Gabby Thomas aims to help fix racial disparities — and win Olympic gold
Dashing down the final steps of the 200-meter race in first place, Gabby Thomas raised her arms. She knew she had just become an Olympian on Team USA.
“It has been a dream of mine for a very long time now,” the 24-year-old said in an interview with CBS News this week. “It’s such a long journey, and so many days and hours of mental and physical preparation. And it just all came together in that one moment.”
Thomas recorded a blazing time of 21.61 seconds, the second fastest time ever for the women’s 200-meter dash in the world. She said she was “mind-blown to see” her time only trailed sprinting legend Florence Griffith-Joyner by less than .3 of a second and was actually faster than that of Marion Jones, another track icon.
“I never thought that, me, like, I would be an athlete sandwiched between Flo-Jo and Marion Jones,” she said. “I just didn’t think it was something that was physically possible.”

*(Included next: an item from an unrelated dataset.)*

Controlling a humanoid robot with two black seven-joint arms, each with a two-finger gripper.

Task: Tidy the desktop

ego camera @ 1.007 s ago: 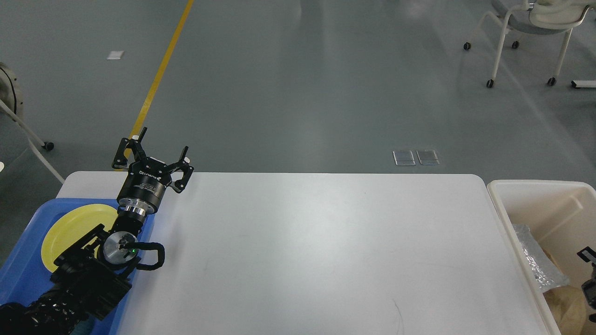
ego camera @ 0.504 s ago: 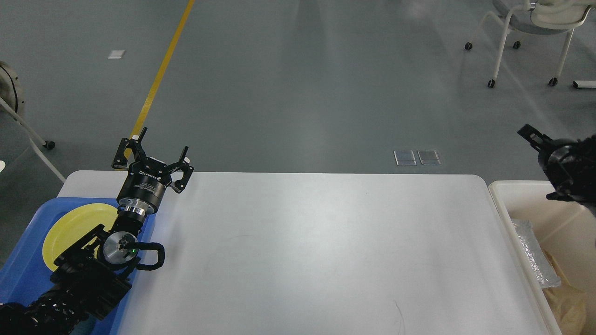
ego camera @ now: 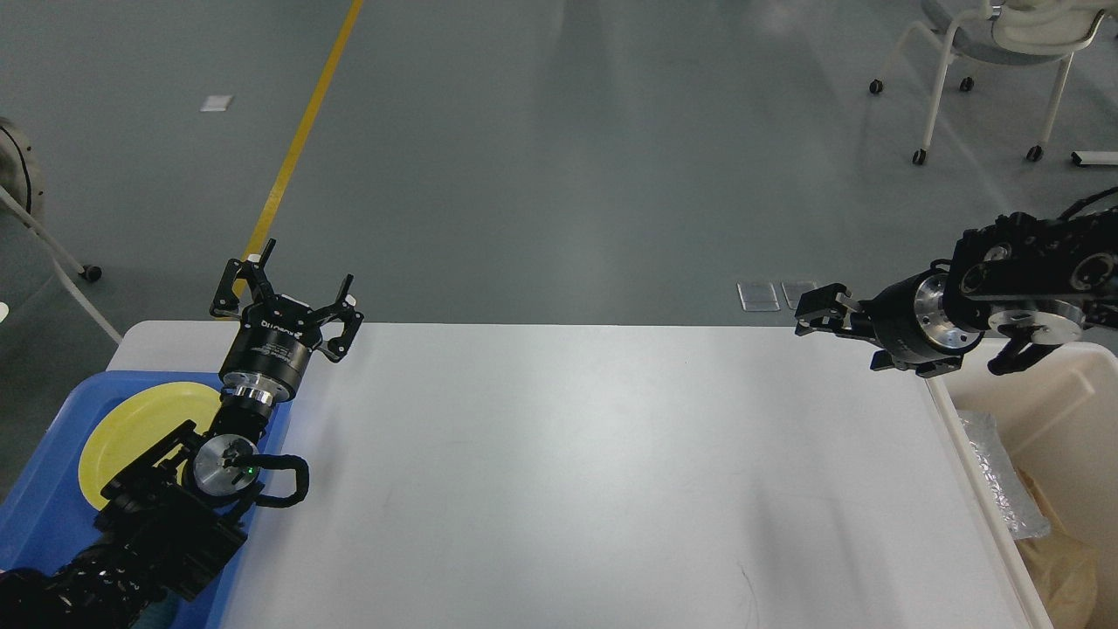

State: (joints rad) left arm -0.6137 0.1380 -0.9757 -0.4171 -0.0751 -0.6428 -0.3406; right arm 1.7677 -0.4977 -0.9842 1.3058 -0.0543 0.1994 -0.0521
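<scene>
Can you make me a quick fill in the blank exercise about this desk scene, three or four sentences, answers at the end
1. The yellow plate lies in the ____ tray.
2. The left claw has its fingers spread ____.
3. The cream bin stands at the ____ end of the desktop.
4. The crumpled foil lies inside the ____.

Missing words: blue; open; right; bin

A lab hall: grey floor [ego camera: 559,157] with yellow line [ego camera: 297,140], wheeled chair [ego camera: 996,52].
</scene>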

“It raised my standards for myself,” she added, pointing out that she doesn’t chase times, but medals instead.
The Massachusetts-raised runner is all about creating opportunities for herself. Even as she begins her chase for medal glory, the Harvard graduate knows running isn’t the only thing she wants to accomplish: She wants to help fix the racial disparities in the health care system.
After initially going into the Ivy League school to pursue research, Thomas said a “life-changing” seminar covering health disparities in America, specifically among African Americans, prompted her to pivot to the public health field.
“You could just see the need for racial and ethnic diversity in public health because these disadvantaged populations had been just neglected for so long,” she said. “I felt like in epidemiology, that field could really use a lot more people who look like me.”
Thomas graduated with a degree in neurobiology and secondary degree in global health and health policy. She’s now pursing her masters at the University of Texas in public health, studying epidemiology/health care management. Last year, her first year there, was heavily impacted by COVID-19.
Inequalities in health were spotlighted throughout the pandemic – and it served as even more motivation for Thomas. According to the COVID Tracking Project, Black people have died at 1.4 times the rate of White people during the pandemic.
“What we’re seeing with COVID, and what we saw with COVID, was nothing that I was surprised by, it just really solidified that I wanted to do what I was doing,” she said.
“It’s time to make a change and I think everybody’s on board,” she added. “So, I’m happy to be a part of it.”
Five days before leaving to compete at the U.S. Olympic trials last month, Thomas was dealing with her own health scare. She went to doctors for a hamstring issue in May, and they suggested an MRI on her lower back after finding a tumor in her liver. She said doctors initially thought it might be cancerous, but she found out just last Tuesday that it wasn’t a malignant tumor.
“It was weighing on me and I didn’t want to carry that stress into trials,” she said. “But thankfully, it was benign.”
Now, her focus turns to the Tokyo Olympics, where her she’ll join her childhood idol, nine-time Olympic medalist Allyson Felix. After Thomas’ historic race last weekend, Felix hugged and congratulated her. To her, it felt like a full circle moment – this would be Felix’s last Olympic trials and Thomas will go to the Games for the first time.
It’s also more than a decade since her mother told Thomas, a soccer player then, to watch Felix compete in the Beijing Olympics in 2008.
“It made me so happy because it just really felt like she genuinely was happy for me and like passing the torch on,” she said, adding it is “crazy” to be on the same stage as her.
The Tokyo Olympics begin on July 23 and the budding superstar is soaking it all in.
“To have actually made the team after all this time,” she said. “It means everything.”